Soil science blog

Why beneficial microbes are crucial to rebuilding disturbed soils

Once a mining site or infrastructure project is complete, re-establishing the vegetation on the desolate landscape left behind can be challenging to say the least.

We put this down to the fact that earthworks destroy soil health and the soil microbiome, and that this disturbance and de-vegetation process degrades soil quality and structure and depletes soil of carbon and other critical nutrients.

Our scientists have examined many post-mining and construction projects around Australia and some of the key constraints that they’ve found include: soil that is low in carbon, sodic (high in sodium) and highly dispersive, hydrophobic, minerally depleted and with poor biological diversity. These issues can impact negatively on plant productivity and self-sustainability.

We have been able to solve and overcome these pre-existing challenges by leveraging the synergy between plants and the soil microbiome. A major key to rebuilding and sustaining soil health when it’s been depleted and degraded by man-made processes comes down to tiny micro-organisms called beneficial microbes.

Beneficial Microbes have the power to help overcome these hurdles quickly by:

  • Building healthy carbon-rich soil
  • Increasing the soil’s capacity to retain water
  • Improving water filtration rates
  • Cycling and releasing locked-up nutrients in the soil (microbes can help these dormant nutrients become bioavailable to plant life)
  • Balancing pH and calcium-magnesium ratios; and
  • Ultimately improving soil health, soil structure and soil quality for sustainable plant growth.

How do you get these microbes to work their magic? It all starts with clever soil science that’s holistic in its approach. But let’s park that for a moment. Firstly, let’s discuss conventional revegetation methods that people have relied on in the past.

What people usually do (which doesn’t work so well on mining or infrastructure sites)

Typically, when someone wants to try to ‘fix’ dead soil and get things growing again, they’ll start by adding high rates of soil conditioners like gypsum and/or lime and soluble fertiliser. This is also generally what a conventional farmer would do.

Your typical agronomist has been trained to look at soil through a farmer’s lens with a view to growing agricultural crops or pasture for animals. The traditional approach is to chemically correct the soil so that plants can establish using multiple units of soluble fertiliser (and usually in the form of NPK) – but beneficial soil biology is generally never considered. This is how agronomists have been taught to solve the problem at university. There’s nothing wrong in principle with this approach when you’re trying to farm the land where the soil hasn’t been significantly disturbed, but that’s not what we’re trying to do here.

When revegetating Australian sites ravaged by mining or infrastructure, we’re dealing with highly disturbed, structurally-damaged, out-of-balance soils and we need to take a regenerative  approach. This is a very different soil type that needs special attention to establish vegetation. The idea is to plant a native grass species to provide a long-term, self-sustaining outcome.

The problem is that application of heavy rates of gypsum and lime when combined with dolomite and compost (at rates above 10+ ton of combined soil conditioners) can be very expensive and can be difficult to implement.

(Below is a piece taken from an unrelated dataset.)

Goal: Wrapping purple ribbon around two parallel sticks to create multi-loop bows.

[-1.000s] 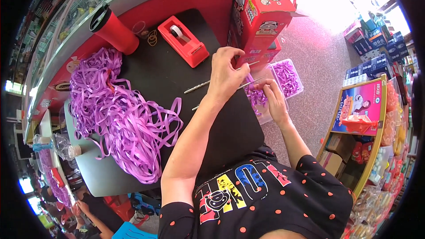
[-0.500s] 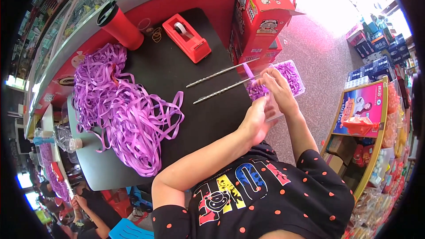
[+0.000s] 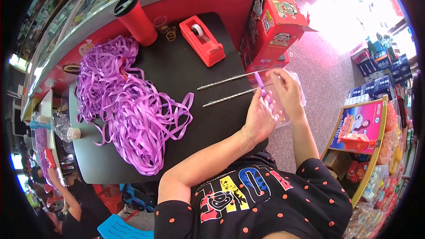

Take Gypsum for example which is commonly used to correct sodicity in sodic soils. If you don’t effectively flush it through the soil profile with large volumes of water, you generally don’t get the desired effect of breaking the sodium from the clay particle. By missing this critical step, you can create further challenges with nutrient lock-up and soil compaction.

Added to that is the small matter of compost. If your compost is not fully mature, you’re introducing unstable organic matter that still needs to break down further to become stable and useful. This creates a situation where you can burn more carbon initially, which in turn creates a nitrogen drawdown issue that’s extremely difficult to manage – and can be detrimental to plants.

Adding a soluble fertiliser to the mix means that a large percentage of it will potentially simply wash past the plant’s root system and leach into the environment. This creates a costly high-maintenance scenario where the fertiliser needs to be reapplied again and again – potentially resulting in a non-self-sustaining outcome.

Traditional wisdom says that when you apply soluble fertiliser, there are plenty of nutrients available (though usually only NPK) – and by default microbes are not needed. But what happens when these soluble nutrients bypass the root system altogether without being taken up and doing their job? Not only are these nutrients potentially wasted, but they can then become an environmental contamination issue. As a self-sustaining option, this is where incorporation of beneficial microbes in the system makes sense.

The power of beneficial microbes

These microbes have the ability to help balance soil quickly. Briefly, here’s how: beneficial  microbes are living organisms that survive by nutrient cycling and thrive by creating a symbiotic relationship between the plant and themselves – forming the plant-associated microbiome. The plant provides carbon sugars (carbohydrates derived via photosynthesis) to the microbes, and the microbes in turn supply nutrients back to the plant in return for those carbon sugars. This goes on and on in a dynamic and beautifully balanced partnership.

Without this symbiotic relationship, it’s very challenging to establish a long term, self-sustaining outcome that doesn’t require a constant and costly maintenance program involving the reapplication of fertiliser.